Eldred v. Ashcroft captured the sort of public attention that issues of copyright have rarely commanded. Amici briefs stacked up on both sides. Authors such as Ursula Le Guin and Charles Baxter opposed the law. Media interests, including Disney, were strong supporters. The first movie featuring Mickey Mouse was among the works that would have entered into the public domain without the law, and "Free Mickey" became the rallying cry of the anti-extension forces.
But not everyone at the Berkman Center agrees with them. Professor Arthur Miller '58, who wrote an amicus brief in favor of the extension, contends that Congress has adjusted the term of copyright over the years for good reason. It has taken into account increased longevity and a desire to bring American law in sync with the rest of the world; by 1998, for example, the European Union provided copyright protection for 70 years beyond the life of the author. Historically, benefits have extended to the family of the creator, he says, providing greater incentive for artists to create in the first place. Extended terms, he believes, guarantee the future dissemination of the work and, by stimulating derivative industries, such as movies and television, fulfill the purpose of copyright according to the applicable clause of the Constitution.
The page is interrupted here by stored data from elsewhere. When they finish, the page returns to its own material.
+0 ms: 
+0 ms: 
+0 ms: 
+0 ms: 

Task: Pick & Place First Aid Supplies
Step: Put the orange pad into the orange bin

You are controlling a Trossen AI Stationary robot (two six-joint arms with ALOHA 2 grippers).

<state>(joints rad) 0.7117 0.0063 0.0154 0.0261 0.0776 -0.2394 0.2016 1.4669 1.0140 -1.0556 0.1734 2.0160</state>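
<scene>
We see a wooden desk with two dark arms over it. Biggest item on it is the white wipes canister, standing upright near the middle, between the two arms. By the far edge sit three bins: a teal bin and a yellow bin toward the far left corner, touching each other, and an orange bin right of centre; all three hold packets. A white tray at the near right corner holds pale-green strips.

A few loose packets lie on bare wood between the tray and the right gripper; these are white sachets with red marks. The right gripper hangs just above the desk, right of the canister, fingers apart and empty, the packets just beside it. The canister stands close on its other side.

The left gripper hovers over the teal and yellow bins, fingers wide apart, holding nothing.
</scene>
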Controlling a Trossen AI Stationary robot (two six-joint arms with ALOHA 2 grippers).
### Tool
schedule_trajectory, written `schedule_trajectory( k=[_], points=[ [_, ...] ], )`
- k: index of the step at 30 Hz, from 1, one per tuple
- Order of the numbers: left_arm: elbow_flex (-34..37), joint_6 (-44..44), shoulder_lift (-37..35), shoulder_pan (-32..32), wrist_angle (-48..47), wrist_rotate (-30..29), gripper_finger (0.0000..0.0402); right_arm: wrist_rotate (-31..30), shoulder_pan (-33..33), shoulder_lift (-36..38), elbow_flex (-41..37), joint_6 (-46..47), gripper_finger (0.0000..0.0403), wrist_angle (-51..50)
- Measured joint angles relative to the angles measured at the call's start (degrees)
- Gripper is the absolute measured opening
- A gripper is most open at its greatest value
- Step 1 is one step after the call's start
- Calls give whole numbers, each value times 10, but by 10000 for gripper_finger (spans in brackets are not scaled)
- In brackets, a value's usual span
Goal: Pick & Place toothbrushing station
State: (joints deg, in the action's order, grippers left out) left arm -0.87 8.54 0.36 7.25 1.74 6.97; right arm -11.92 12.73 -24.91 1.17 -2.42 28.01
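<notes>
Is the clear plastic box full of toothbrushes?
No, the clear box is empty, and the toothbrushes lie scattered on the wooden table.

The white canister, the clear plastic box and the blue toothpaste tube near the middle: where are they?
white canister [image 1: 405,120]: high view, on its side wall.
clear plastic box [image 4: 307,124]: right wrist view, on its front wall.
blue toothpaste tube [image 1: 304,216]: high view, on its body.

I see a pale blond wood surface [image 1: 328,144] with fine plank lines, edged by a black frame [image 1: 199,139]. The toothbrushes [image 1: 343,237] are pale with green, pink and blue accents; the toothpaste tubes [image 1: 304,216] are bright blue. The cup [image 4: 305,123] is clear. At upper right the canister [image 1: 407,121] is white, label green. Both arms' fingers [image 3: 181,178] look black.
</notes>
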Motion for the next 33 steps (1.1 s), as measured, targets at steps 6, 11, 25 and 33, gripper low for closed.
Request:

During oral arguments, the focus was on that clause, which states that Congress has the power to grant copyright "for limited times" and in order "to promote the progress of science and useful arts."
Arguing for the plaintiff, Stanford Law School Professor Lawrence Lessig, who is a former HLS and Berkman Center faculty member, made the case that Congress' repeated extensions (11 over the past 40 years) effectively make copyright limitless. The government argued that the same clause of the Constitution leaves the question of limits up to Congress.
Some of the justices saw a problem with the law but also with the Court's remedying it. "I can find a lot of fault with what Congress did here," said Justice Sandra Day O'Connor, "but does it violate the Constitution?" Others questioned whether striking down the act might invalidate earlier extensions, such as the 1976 law that transformed the terms of copyright. Justice Stephen Breyer '64 asked, "If the latter is unconstitutional on your theory, how could the former not be? And if the former is, the chaos that would ensue would be horrendous."
Zittrain says he fears supporters of the act will present the same arguments to Congress in 20 years for the next copyright extension. Copyright protection that was initially 14 to 28 years can now last well over 100. "Because so few things have entered the public domain in our lifetimes," Zittrain said, "people get used to thinking that once something is copyrighted, it's always copyrighted. And that was exactly not the process the framers envisioned of a limited-time monopoly."
Petitioners pointed to the long tradition of using earlier works as the inspiration for new ones--Leonard Bernstein's "West Side Story" as a retelling of "Romeo and Juliet," for example. Disney itself, they said, has used public domain stories as the kernel for movies such as "Snow White and the Seven Dwarfs" and "Cinderella."
If Disney could do it, says Zittrain, then the rest of us should have the same chance.